Pamela looks to me. For answers? For help? Tears threaten to fall from my own eyes. I reach out and hold her hand. She grips mine hard and cries.

“I’m sorry,” I manage. “I’m sorry this happened to you.”

Time flows strangely, and I’m not sure how long we sit like that. Eventually she lets go of my hand.

I will never know if our physical contact helped Pamela heal. If I were her telemedicine doctor, I would have ordered the same tests: a CT scan of her head and face, to assess for internal bleeding, and an X-ray of her knee. The information I gathered would have been the same. Would the outcome have been any different?

That night I hear helicopters through my open bedroom window. I do not sleep well.

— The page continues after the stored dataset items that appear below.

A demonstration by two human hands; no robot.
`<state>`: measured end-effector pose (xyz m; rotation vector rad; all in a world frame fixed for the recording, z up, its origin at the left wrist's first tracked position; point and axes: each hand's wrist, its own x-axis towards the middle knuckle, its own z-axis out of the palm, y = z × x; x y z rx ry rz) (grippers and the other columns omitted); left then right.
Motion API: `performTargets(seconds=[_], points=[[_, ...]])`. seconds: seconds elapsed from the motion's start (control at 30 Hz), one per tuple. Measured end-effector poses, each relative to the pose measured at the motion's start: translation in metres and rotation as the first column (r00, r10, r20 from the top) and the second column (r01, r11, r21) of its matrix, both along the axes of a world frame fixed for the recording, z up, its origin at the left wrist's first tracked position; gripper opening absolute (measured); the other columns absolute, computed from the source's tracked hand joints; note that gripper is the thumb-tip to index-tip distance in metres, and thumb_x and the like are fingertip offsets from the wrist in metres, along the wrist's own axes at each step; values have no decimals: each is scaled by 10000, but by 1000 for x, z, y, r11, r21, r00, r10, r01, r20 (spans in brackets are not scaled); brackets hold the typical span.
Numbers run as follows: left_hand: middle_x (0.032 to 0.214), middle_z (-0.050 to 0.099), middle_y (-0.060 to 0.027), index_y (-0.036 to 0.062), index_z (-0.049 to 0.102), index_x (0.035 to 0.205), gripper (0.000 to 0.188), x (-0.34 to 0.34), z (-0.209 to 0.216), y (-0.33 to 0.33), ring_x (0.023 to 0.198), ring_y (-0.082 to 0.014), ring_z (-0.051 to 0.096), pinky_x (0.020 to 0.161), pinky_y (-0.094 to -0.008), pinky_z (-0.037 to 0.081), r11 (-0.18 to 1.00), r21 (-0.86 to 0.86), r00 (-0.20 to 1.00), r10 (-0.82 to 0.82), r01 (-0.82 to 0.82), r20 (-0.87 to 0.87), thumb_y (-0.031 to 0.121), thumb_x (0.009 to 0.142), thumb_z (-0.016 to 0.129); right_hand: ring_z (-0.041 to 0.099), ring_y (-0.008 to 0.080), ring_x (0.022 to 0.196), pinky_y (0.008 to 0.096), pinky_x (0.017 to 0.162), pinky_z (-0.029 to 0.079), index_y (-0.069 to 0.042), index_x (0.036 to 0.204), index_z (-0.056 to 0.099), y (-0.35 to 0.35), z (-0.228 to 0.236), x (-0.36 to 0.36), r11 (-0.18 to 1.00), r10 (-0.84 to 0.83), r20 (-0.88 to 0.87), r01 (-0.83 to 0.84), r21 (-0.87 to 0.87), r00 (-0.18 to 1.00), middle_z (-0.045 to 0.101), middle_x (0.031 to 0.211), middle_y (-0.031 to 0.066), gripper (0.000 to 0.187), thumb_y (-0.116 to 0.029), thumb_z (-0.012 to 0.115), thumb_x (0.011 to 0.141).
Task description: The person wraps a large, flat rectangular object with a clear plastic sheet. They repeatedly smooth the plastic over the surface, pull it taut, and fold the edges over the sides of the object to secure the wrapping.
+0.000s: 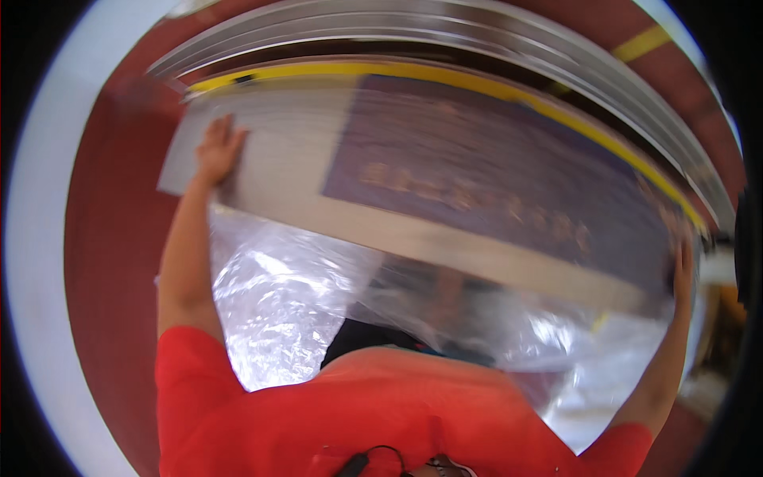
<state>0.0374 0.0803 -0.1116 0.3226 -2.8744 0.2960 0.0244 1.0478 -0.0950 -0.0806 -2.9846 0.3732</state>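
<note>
A long beige board [290, 151] lies across in front of me, with a dark grey-purple sheet [485, 163] on its middle and right part. My left hand [219, 151] rests flat on the board's left end, fingers spread, holding nothing. At the far right, my right hand [681, 258] is at the right end of the dark sheet; its fingers look stretched out, though blurred. Clear, shiny plastic film [278, 290] hangs or lies along the near side, between the board and my body. Whether the film reaches over the board is hard to see.
A yellow strip [294, 70] runs along the board's far edge. Beyond it stand long grey metal rails [413, 20]. Red floor [119, 207] shows on the left, with a pale wall or border outside it. Brownish items [719, 326] sit at the right, blurred.
</note>
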Motion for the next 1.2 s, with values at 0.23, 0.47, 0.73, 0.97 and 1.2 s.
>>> performTargets(seconds=[0.23,0.47,0.73,0.97,1.2], points=[[1322,223,-128,72,234,1278,461,-25,31,112,1218,-283,209,975,-404,166,772,-37,768,-635,635,-82,252,866,336,399,281,1084,338,906,294,-44,1120,448,83,-3,205,874,-486,-62,482,-68,872,447,1151,149,439,-350,266,862],[1330,207,-122,59,213,1284,476,40,35,276,1239,-269,154,997,-358,108,489,219,494,-869,844,36,302,877,258,486,324,972,367,870,334,23,879,593,67,-136,589,739,-583,794,519,429,174,542,984,201,655,-586,404,725],[1332,199,-117,40,212,1278,439,26,42,251,1240,-237,155,1004,-319,95,524,237,507,-851,818,133,232,887,259,203,299,1215,452,890,342,-73,1274,185,-79,-204,588,633,-711,674,598,492,198,160,1343,75,564,-146,403,759],[1310,243,-127,40,257,1261,428,-5,56,239,1231,-225,185,1000,-302,134,617,-12,580,-733,787,354,247,889,294,579,212,858,321,697,471,-87,877,619,-66,-212,635,421,-815,578,650,633,-34,599,909,92,235,-128,405,787],[1291,292,-97,104,394,1200,382,18,91,353,1205,-237,250,987,-370,183,368,-336,473,-820,867,323,274,859,386,519,342,691,418,652,410,-23,653,533,-14,-116,529,899,-437,350,385,209,829,548,696,176,204,-182,440,742]])
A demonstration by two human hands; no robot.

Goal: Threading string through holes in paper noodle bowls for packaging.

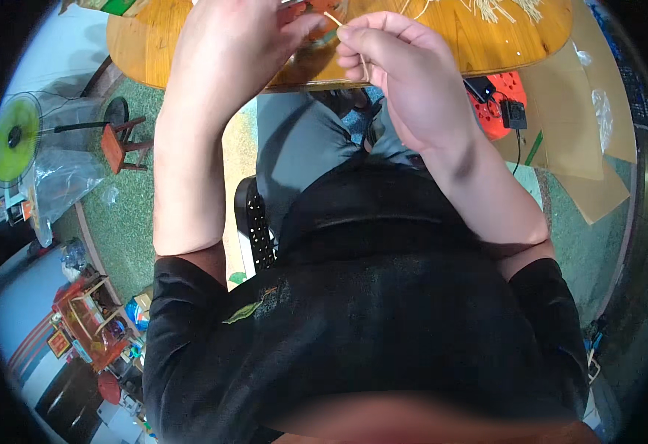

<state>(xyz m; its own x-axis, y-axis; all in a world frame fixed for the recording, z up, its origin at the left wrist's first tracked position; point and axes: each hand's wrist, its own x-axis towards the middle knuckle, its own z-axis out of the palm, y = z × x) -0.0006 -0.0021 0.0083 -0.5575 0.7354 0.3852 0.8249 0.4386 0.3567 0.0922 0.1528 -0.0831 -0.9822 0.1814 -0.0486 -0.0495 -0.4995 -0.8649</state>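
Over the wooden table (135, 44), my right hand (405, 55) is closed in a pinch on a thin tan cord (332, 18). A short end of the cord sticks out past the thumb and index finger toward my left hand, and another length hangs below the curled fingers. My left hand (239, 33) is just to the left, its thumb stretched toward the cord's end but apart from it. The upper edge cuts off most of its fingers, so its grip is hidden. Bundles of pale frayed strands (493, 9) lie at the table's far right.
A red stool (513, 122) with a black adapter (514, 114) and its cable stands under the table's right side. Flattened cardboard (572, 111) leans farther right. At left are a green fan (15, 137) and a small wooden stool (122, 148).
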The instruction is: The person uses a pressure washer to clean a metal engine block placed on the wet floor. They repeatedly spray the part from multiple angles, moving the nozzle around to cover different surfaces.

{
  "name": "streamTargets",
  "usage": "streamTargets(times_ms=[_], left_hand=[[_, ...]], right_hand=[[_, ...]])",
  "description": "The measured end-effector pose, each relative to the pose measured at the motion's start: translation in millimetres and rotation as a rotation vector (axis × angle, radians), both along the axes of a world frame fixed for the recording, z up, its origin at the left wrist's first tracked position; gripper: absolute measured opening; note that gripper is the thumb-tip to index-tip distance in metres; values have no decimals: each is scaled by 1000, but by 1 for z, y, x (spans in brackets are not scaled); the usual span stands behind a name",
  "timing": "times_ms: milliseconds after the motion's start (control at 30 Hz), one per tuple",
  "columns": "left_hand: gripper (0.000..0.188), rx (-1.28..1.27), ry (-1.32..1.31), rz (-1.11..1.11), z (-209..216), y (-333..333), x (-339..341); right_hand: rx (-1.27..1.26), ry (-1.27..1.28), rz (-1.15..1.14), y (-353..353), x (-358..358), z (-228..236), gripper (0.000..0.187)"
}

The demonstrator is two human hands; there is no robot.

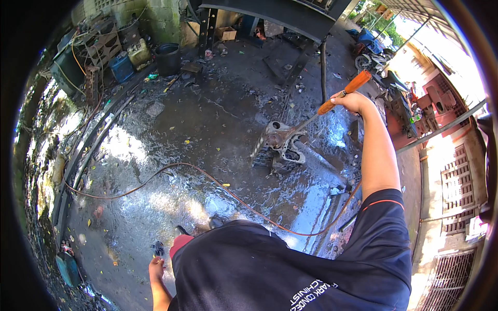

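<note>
My right hand [353, 102] is stretched out ahead and to the right, its fingers wrapped round the orange handle of a long tool [358, 82]. The tool slants down to the left, and its thin shaft reaches a greasy metal casting [282, 142] on the wet ground. This casting has several openings and looks like an engine part; where the tool's tip ends is hard to make out. Low at the left, my left hand [156, 269] hangs by my side with its fingers curled; what they hold, if anything, is hidden. Just beyond it shows a small dark thing [158, 249].
A brown hose [179, 164] curves across the ground between me and the casting. Long dark bars [98, 140] run along the left. A black bucket [168, 59] and a blue container [122, 68] stand back left. Ahead rises a steel frame [280, 18]; motorcycles [368, 57] are parked far right.
</note>
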State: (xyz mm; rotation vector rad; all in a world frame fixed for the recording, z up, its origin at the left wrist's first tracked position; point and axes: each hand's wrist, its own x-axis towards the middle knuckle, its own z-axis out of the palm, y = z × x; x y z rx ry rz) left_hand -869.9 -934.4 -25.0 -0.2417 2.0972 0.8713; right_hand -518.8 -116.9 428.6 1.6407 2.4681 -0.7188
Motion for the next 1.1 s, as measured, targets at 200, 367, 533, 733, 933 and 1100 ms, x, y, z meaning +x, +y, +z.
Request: streamTargets(times_ms=[200, 367, 533, 733, 933, 1100], left_hand=[[46, 8, -14, 29, -5, -16, 12], [45, 48, -31, 51, -11, -24, 13], [44, -24, -64, 9, -8, -22, 3], [44, 35, -15, 1, -6, -31, -18], [42, 14, 5, 4, 3, -53, -43], [42, -47, -50, 28, 0, -73, -66]], right_hand=[[-24, -19, -3, -1, -4, 1, 35], [-32, -10, -3, 2, 1, -5, 35], [-31, -14, -78, -8, 5, -8, 35], [-59, -24, -159, -23, -4, -10, 37], [-38, 1, -221, -39, -17, -17, 38], [-30, -13, -236, -56, -30, -17, 36]])
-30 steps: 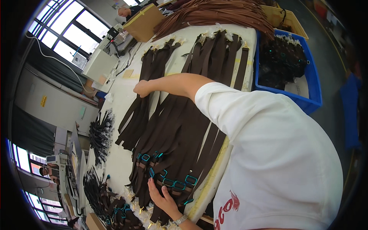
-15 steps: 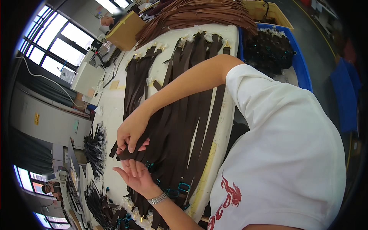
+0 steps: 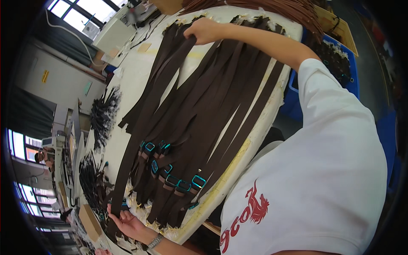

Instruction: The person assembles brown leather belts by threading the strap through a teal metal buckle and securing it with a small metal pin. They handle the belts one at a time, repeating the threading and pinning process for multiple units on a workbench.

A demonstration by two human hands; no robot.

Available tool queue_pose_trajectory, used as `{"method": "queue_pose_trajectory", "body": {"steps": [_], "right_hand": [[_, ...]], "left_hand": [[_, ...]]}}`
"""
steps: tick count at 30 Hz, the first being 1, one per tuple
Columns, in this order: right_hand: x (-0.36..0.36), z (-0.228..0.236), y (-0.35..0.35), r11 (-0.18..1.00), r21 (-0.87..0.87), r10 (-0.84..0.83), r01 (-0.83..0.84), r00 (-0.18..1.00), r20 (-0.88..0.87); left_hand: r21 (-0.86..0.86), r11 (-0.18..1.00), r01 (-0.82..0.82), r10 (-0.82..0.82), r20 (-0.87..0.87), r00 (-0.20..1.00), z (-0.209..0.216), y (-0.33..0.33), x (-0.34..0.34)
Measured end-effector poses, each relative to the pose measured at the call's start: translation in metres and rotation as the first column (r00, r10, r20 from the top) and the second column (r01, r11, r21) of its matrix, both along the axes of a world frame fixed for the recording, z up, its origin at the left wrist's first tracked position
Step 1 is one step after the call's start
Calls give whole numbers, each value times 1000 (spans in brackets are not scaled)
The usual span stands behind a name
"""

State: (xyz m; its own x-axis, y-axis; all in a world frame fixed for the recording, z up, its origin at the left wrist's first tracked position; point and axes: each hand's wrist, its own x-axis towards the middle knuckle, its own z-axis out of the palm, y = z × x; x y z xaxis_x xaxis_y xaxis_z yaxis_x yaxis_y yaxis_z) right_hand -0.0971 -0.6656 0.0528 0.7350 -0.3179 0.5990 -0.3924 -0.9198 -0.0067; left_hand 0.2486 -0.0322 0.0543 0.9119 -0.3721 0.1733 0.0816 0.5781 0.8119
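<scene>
A long dark brown webbing strap (image 3: 128,170) stretches between my two hands across the table. At the top of the view, my right hand (image 3: 205,31) is closed on its far end, beside the tops of other straps. My left hand (image 3: 128,224), with a metal-banded watch on the wrist, pinches the lower end near the bottom left. Beneath and to the right lies a wide spread of similar dark straps (image 3: 212,106). Several turquoise rectangular buckles (image 3: 198,181) sit along their lower part, and clear wrapping covers some strap ends.
Bundles of black straps (image 3: 105,111) lie along the table's left side. Brown strips (image 3: 263,10) are heaped at the far end. A blue bin (image 3: 353,72) and a yellow bin (image 3: 346,32) stand right of the padded white table (image 3: 244,146). Machines and people are at the left.
My hands were close together over the straps; now they are far apart, right hand up and left hand down, with one strap drawn out between them. The view has shifted too.
</scene>
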Motion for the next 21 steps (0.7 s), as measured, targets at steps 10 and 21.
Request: {"method": "queue_pose_trajectory", "body": {"steps": [10,21], "right_hand": [[-27,39,84,942,320,232,-97,879,-417],[137,21,342,-200,791,709,-578,472,524]], "left_hand": [[220,910,351,-347,-56,936,-20,-106,-161],[586,663,467,-610,60,790,-6,-94,-169]]}}
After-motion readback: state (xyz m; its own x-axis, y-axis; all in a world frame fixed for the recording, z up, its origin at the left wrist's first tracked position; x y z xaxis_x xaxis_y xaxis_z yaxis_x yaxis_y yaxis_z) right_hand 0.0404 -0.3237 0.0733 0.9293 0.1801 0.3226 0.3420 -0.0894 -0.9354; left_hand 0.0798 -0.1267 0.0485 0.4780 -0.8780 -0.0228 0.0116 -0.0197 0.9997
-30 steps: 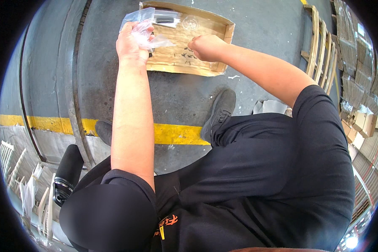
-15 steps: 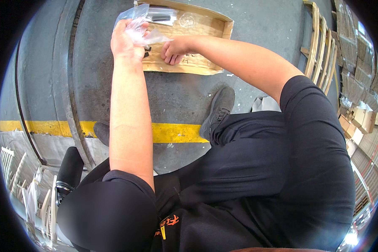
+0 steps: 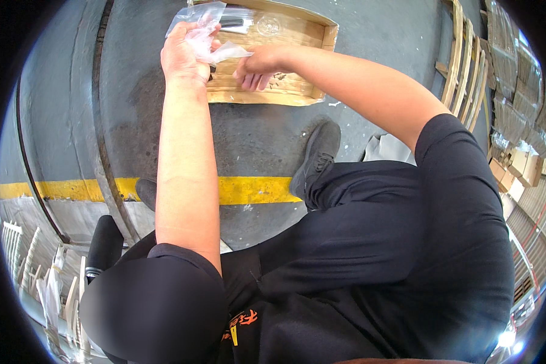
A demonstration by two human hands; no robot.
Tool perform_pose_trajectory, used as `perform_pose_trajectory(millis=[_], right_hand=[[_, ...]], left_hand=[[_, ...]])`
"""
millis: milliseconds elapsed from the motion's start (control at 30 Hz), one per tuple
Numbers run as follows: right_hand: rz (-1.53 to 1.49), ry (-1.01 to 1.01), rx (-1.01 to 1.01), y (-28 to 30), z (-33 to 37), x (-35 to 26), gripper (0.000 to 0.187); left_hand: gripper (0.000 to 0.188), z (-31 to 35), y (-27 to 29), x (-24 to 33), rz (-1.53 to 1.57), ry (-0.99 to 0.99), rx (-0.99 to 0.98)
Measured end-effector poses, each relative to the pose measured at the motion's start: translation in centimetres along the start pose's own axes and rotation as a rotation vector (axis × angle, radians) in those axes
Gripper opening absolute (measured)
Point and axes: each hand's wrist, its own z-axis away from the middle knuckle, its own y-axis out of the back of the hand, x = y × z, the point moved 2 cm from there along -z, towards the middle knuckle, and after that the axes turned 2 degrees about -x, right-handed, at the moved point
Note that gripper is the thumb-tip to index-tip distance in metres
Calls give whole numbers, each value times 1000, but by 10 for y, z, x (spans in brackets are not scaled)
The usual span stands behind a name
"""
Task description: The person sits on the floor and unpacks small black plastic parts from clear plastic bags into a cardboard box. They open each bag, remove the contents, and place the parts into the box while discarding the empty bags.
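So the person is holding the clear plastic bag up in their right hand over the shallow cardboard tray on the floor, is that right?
Not quite: the head view shows the clear plastic bag gripped in the left hand, not the right. The right hand reaches beside it, fingers pointing down over the cardboard tray on the floor.

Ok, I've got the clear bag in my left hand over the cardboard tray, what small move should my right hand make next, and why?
Probably bring the right hand up to the mouth of the clear plastic bag. The left hand grips the bag bunched above the cardboard tray, while the right hand's fingers point down beside it, just under a loose flap. A second grip there would likely let you spread it open.
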Motion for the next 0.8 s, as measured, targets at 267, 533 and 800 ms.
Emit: perform_pose_trajectory(millis=[267,533,800], right_hand=[[135,-135,23,37,4,30,18],[19,-52,67,52,27,29,28],[135,-135,18,26,6,44,28]], left_hand=[[31,1,-13,0,-16,-83,-13],[39,1,-14,-1,-27,-110,-191],[21,-1,-15,1,222,97,-335]])
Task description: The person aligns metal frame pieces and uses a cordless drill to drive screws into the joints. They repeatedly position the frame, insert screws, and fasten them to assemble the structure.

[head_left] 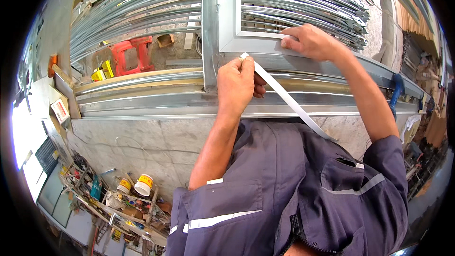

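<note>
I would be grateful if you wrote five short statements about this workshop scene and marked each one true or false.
1. The left hand pinches the white strip near its upper end. True.
2. The right hand holds the white strip as well. False: it is at the light grey frame, apart from the strip.
3. The white strip slants down and to the right from the left hand. True.
4. Two buckets stand at the far right of the picture. False: they are at the lower left.
5. The red plastic piece lies to the left of the light grey frame in the picture. True.
</note>
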Demonstrator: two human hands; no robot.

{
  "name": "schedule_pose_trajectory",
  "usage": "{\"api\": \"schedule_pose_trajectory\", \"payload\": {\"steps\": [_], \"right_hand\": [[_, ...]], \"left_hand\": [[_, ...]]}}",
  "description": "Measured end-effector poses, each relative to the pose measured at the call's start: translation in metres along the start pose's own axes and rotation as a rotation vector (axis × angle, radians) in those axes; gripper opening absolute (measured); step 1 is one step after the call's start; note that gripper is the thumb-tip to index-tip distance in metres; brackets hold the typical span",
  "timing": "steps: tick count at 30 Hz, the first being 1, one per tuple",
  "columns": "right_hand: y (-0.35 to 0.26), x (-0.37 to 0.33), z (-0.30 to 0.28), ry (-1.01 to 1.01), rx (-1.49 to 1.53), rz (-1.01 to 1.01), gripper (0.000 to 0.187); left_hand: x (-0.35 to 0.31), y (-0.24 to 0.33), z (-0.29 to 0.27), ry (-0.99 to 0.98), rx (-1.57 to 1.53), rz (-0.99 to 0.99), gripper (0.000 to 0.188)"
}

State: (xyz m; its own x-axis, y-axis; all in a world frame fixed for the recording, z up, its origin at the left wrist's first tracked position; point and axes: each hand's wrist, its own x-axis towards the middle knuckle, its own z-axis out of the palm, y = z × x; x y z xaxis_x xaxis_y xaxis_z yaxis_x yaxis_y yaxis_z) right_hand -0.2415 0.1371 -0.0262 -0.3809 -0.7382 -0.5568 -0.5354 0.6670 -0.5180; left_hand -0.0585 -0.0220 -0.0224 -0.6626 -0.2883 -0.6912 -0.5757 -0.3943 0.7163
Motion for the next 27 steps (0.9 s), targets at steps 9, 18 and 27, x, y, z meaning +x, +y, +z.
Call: {"api": "schedule_pose_trajectory", "payload": {"steps": [9,18,27], "right_hand": [[0.003,0.006,0.0,0.056,-0.142,-0.07,0.056],[0.008,0.005,0.006,0.127,-0.085,-0.094,0.051],[0.003,0.003,0.002,0.102,-0.08,-0.031,0.05]], "left_hand": [[0.001,0.001,0.003,0.028,-0.033,-0.034,0.039],[0.002,-0.002,0.004,0.044,-0.067,-0.026,0.036],[0.008,0.001,0.011,0.039,-0.035,-0.016,0.035]]}}
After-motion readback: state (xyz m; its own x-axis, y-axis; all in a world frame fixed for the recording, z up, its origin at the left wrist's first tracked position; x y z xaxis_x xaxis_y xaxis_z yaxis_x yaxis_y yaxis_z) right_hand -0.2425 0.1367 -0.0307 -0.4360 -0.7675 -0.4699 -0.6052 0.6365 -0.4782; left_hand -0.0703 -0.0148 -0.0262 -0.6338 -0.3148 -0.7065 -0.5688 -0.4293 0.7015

Later in the week, I pause by a racial-justice protest on my bike ride home from work. Many people, some of them my neighbors, representing diverse races and ages and walks of life, have gathered along the sidewalk. Some hold signs. Others hold hands. As a doctor I know that touch sensors in the skin send signals to the brain, which releases dopamine and serotonin to reduce anxiety, and oxytocin to foster social bonding. These protesters may not know any of that as they seek out touch to create a sense of identity and community, but they know they feel less alone.

At home, after I shower, I hug my daughter tighter and longer than usual.